Hummm ... I also got a VB and my K3 with Oberon Cover is a perfect fit. No moving around in there.


----------



## Sunnie (Apr 3, 2010)

Very, seriously interested.  How do we proceed?    (and you are amazing!)  (I have a K2 in a Noreve case.)  I have some patterns that are non VB I've seen online I love....


----------



## corkyb (Apr 25, 2009)

The VB are a pretty nice fit with the K3 case.  I don't think it would be too big for a naked kindle, but maybe I am wrong.  I don't use a nakid kindle so haven't tried it.


----------



## PG4003 (Patricia) (Jan 30, 2010)

Gwennie said:


> Very, seriously interested. How do we proceed?  (and you are amazing!) (I have a K2 in a Noreve case.) I have some patterns that are non VB I've seen online I love....


I remember you, Gwennie, you bought the baby blue Noreve for your K2, didn't you? I have a Nook in addition to my Kindle, and I bought the baby blue Noreve for my Nook, as usual with the Noreves, I love it. You say you have some fabric online that you are interested in? Send me a PM and we can work out the details.


----------



## PG4003 (Patricia) (Jan 30, 2010)

dixiehellcat said:


> Ooh! Gorgeous. Add me to the list of those who would buy one from you. Could you make one a little closer to the size of the K3? One reason I haven't bought a VB is that they seem so darn big!


Dixie, I agree, the case looks bigger than I expected too. But it fits the K3 very well, in a cover. Now if you put a naked K3 in there it would be pretty loose. Are you wanting one to fit a naked K3 or with a cover?


----------



## mlewis78 (Apr 19, 2009)

Patricia, your pink elephants case is beautiful.


----------



## PG4003 (Patricia) (Jan 30, 2010)

Well ladies, it turns out I didn't get into my sewing room this afternoon.  Had other chores to do.  But I did go to the fabric store and bought some new heavy duty zippers, so I'm all ready for tomorrow.  All I have on my agenda tomorrow is church at 8 AM and the rest of the day is mine.  Now I just have to decide which of my fabrics to use to make this next one.  Think anybody would buy a bag made from aqua colored Tinkerbell fabric??  Or how about fabric with brightly colored crayons scattered all over it??  Or maybe not.
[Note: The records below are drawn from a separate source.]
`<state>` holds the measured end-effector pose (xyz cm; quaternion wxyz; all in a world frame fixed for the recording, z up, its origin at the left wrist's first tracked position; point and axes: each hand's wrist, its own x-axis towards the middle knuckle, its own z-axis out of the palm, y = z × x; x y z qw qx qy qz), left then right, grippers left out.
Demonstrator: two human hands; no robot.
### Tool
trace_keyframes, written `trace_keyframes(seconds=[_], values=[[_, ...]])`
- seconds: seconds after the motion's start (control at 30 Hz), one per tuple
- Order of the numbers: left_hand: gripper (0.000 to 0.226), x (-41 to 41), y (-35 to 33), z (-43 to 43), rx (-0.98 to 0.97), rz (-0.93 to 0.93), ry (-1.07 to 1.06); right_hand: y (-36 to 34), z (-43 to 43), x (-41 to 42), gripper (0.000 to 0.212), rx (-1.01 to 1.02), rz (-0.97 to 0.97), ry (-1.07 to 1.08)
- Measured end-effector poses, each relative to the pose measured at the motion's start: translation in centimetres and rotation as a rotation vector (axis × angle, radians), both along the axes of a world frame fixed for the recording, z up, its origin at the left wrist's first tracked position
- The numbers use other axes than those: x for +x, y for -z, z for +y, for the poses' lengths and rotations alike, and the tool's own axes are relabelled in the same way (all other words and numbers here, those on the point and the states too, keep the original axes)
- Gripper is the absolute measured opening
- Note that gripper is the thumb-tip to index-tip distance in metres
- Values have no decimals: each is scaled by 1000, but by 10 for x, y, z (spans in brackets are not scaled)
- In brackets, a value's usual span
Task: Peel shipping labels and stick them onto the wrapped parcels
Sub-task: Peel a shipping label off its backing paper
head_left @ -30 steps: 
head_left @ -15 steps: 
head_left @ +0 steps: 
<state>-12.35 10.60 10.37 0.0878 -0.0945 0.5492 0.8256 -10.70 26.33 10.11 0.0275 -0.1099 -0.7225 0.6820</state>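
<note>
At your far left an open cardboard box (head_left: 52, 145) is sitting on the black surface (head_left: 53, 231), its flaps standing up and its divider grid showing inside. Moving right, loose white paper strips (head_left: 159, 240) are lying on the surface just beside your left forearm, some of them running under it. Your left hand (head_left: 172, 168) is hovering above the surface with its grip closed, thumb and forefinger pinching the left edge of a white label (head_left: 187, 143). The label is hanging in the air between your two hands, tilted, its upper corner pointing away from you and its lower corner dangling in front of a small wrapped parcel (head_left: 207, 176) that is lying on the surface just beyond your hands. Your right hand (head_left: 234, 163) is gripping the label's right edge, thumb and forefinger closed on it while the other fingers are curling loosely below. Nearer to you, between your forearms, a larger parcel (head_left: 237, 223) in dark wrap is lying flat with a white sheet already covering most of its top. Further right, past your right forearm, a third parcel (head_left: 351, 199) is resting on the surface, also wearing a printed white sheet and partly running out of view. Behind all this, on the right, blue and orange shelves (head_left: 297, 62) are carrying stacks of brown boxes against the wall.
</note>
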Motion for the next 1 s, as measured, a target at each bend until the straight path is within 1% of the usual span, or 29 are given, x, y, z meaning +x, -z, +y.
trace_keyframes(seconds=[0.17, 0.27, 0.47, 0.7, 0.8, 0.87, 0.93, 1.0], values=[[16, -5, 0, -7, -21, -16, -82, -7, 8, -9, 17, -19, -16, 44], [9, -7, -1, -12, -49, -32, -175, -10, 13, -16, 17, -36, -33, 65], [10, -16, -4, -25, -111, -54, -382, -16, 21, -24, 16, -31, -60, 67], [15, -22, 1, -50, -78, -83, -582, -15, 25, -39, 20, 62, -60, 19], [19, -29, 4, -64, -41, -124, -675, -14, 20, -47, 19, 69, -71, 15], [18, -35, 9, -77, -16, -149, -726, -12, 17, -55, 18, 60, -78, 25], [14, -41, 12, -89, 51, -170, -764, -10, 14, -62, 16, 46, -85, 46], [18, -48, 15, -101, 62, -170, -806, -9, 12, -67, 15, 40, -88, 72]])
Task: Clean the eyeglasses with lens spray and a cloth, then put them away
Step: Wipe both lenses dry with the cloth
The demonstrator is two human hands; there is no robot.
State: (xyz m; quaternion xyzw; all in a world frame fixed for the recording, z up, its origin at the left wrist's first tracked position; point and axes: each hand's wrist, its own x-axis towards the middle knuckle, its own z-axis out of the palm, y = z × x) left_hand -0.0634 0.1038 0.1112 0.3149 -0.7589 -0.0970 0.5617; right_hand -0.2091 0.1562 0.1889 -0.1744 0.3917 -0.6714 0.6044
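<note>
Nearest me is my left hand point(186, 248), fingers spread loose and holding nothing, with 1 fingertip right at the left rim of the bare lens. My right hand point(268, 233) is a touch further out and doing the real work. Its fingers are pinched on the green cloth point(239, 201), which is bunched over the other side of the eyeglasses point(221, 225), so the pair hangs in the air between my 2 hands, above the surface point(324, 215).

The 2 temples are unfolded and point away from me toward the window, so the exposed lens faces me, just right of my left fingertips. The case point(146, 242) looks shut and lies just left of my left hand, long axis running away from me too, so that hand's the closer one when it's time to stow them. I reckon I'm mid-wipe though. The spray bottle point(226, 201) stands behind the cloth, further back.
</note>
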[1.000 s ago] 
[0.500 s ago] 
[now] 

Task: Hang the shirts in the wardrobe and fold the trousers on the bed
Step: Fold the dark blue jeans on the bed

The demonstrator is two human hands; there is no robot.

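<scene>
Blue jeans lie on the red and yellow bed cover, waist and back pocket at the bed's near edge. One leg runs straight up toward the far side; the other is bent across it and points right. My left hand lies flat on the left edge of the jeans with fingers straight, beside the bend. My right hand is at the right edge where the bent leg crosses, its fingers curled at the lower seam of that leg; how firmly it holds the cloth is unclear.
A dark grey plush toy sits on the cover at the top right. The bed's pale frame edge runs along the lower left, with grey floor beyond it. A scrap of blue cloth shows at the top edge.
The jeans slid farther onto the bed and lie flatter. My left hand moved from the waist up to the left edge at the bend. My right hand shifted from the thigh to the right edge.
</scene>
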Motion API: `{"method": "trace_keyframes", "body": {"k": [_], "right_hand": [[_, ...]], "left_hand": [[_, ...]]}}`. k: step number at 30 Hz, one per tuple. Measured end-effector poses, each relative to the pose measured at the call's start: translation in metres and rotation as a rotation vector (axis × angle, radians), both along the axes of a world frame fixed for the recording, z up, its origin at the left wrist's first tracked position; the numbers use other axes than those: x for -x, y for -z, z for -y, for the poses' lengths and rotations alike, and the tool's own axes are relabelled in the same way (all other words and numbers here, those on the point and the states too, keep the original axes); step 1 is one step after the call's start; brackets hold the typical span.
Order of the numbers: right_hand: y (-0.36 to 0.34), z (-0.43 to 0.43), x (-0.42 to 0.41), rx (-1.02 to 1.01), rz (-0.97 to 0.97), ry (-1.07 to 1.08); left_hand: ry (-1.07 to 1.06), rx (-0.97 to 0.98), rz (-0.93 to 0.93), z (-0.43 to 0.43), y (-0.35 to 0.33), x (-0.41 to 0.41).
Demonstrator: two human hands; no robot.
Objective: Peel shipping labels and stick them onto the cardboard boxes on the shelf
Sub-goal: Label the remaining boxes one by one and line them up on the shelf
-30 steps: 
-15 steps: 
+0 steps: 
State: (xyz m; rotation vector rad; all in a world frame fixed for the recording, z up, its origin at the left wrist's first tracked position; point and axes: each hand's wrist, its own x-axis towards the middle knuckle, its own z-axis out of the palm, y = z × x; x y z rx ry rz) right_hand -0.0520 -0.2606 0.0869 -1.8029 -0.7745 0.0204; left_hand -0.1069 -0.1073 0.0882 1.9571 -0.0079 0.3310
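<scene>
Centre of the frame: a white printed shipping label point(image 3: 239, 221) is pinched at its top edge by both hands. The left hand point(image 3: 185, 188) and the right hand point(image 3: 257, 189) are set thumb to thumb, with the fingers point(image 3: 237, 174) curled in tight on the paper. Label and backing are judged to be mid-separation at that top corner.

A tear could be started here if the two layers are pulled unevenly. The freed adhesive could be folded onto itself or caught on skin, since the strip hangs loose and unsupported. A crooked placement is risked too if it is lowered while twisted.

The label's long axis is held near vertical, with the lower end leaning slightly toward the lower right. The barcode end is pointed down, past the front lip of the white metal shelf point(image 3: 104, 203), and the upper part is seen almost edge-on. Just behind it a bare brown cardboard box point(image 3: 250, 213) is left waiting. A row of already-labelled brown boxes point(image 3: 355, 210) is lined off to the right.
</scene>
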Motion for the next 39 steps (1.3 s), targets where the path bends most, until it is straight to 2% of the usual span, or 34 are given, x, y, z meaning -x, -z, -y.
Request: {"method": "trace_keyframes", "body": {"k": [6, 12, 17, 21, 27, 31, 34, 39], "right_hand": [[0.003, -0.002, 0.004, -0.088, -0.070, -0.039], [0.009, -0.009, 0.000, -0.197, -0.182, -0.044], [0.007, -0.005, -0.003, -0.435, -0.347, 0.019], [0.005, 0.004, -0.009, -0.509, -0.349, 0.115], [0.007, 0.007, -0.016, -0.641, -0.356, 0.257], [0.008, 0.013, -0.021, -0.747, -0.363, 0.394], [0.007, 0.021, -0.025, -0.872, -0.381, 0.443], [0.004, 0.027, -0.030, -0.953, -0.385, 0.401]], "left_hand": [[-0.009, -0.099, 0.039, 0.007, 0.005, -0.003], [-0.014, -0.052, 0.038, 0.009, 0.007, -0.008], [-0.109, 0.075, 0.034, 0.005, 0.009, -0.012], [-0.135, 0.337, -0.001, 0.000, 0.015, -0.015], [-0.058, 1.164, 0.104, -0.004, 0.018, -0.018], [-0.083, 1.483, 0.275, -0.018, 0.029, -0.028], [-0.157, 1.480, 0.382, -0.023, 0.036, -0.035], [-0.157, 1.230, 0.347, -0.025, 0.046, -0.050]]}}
ETA:  Or maybe out of my fabric with newspaper print on it?

I'm reaching here.


----------



## corkyb (Apr 25, 2009)

I'm thinking I would be interested in another VB reader sleeve.  I have the Symphony in Hue.  I have the Pink kindle lighted case, purple paisley, black roses, red roses at the moment, celtic hounds.  What do you suggest in Vera?  I do love the pink elephants and it would be nice to have a VB reader in a VB fabric they don't make it in, haha.


----------



## Sunnie (Apr 3, 2010)

def interested in aqua Tink fabric.  Pic?    (and I sent you a PM)


----------



## PG4003 (Patricia) (Jan 30, 2010)

Gwennie said:


> def interested in aqua Tink fabric. Pic?  (and I sent you a PM)


Gwennie, it's some fabric I used to make a little bag for my granddaughter. I have it in the light aqua and the darker, same design, just one light one dark.

*Back of the bag with both of the Tinkerbell fabrics:*









*Front of the bag, using the darker Tinkerbell fabric, along with the crayons: *


----------



## Sunnie (Apr 3, 2010)

You are quite the talent, aren't you!  

Very tempting, but we'll go with the pattern I PM'd you with.  I'm very excited!  Thanks!


----------



## dragonfly (Aug 25, 2009)

PG4003 (Patricia) said:


> Symphony in Hue is one of my very favorite VB fabrics. I just placed my order about 30 minutes ago so I added to it, to get some of this fabric. I made myself a purse from Symphony in Hue fabric, I posted it a long time ago, have you seen it? I can post the picture if you want to see it.


Hi Patricia, (just got in from a day of "Kindle-ing in the wild) DH and I went to the beach to read. I have looked up your post with the purse it too is gorgeous. I just may have to make a bigger purchase with you when you start selling the little sleeves. I did message you and will stay in touch, as you refine the pattern to your liking for selling these pouches.


----------



## dixiehellcat (Jan 23, 2011)

PG4003 (Patricia) said:


> Dixie, I agree, the case looks bigger than I expected too. But it fits the K3 very well, in a cover. Now if you put a naked K3 in there it would be pretty loose. Are you wanting one to fit a naked K3 or with a cover?


A cover but not a 'fancy' one, like an Oberon; they're beautiful but out of my price range.  More like my knitted one.

ETA--which VB patterns come in fabric? Java Blue is my fave.


----------



## Patricia (Dec 30, 2008)

Very nice job with the second cover....I think you've got it!


----------



## Kindle-lite (Apr 9, 2009)

Hi Patricia,

I agree with  everyone..you are very talented!  I adore both of the bags (pink elephants one is really cute!) and would love to buy one from you when/if you are selling them.  Did you say you had a newspaper print fabric?  I can't tell from the photos...are they padded?  Please keep me posted. Thank you very much....oh, I have a K3 in an Oberon cover... would that fit?


----------



## Guest (Feb 7, 2011)

I'd love to buy one of your cases for my K2 with Oberon cover! I am curious though-does Vera Bradley mind people selling things made out of their fabric? I'm guessing not since they make the fabric available for sale. I would hate for you to get in any trouble selling them-they are so gorgeous and it's obvious you put a lot of time and care into making them!


----------



## dragonfly (Aug 25, 2009)

Patricia, Please count my in for a case. The one you made today, is again gorgeous!!!

I purchased a handbag today, that one of these cases will be perfect for extra protection while my kindle is in the handbag. I usually have always just carried it in my Borsa Bella, but this will be more compact and that is what I need.


----------